Every line in the data below that has the word "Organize" should be returned.

(Records from a data collection)
● ● ● ● ●

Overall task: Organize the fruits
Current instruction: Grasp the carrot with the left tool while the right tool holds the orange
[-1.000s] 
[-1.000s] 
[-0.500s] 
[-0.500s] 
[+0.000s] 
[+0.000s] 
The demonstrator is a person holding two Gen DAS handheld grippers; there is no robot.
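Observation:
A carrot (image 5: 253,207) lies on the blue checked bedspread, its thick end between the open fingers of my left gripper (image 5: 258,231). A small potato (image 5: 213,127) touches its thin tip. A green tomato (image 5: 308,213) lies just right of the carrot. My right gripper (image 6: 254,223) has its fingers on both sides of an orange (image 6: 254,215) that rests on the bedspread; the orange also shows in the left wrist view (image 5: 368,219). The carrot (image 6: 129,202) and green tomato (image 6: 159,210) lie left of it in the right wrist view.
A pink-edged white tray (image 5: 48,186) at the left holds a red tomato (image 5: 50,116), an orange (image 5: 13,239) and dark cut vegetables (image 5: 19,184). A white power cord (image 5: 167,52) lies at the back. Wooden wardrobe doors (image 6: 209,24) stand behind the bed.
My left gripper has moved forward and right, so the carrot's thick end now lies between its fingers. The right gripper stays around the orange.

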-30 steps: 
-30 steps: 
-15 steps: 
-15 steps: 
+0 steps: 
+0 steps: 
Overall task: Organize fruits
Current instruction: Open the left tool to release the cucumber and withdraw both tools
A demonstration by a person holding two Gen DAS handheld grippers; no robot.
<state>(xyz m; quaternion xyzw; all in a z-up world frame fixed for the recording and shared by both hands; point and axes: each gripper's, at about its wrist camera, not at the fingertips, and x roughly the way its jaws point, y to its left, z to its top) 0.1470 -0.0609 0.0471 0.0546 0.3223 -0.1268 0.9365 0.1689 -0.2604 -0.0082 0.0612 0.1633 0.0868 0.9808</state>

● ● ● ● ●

* **Solved problem**
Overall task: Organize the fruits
Overall task: Organize fruits

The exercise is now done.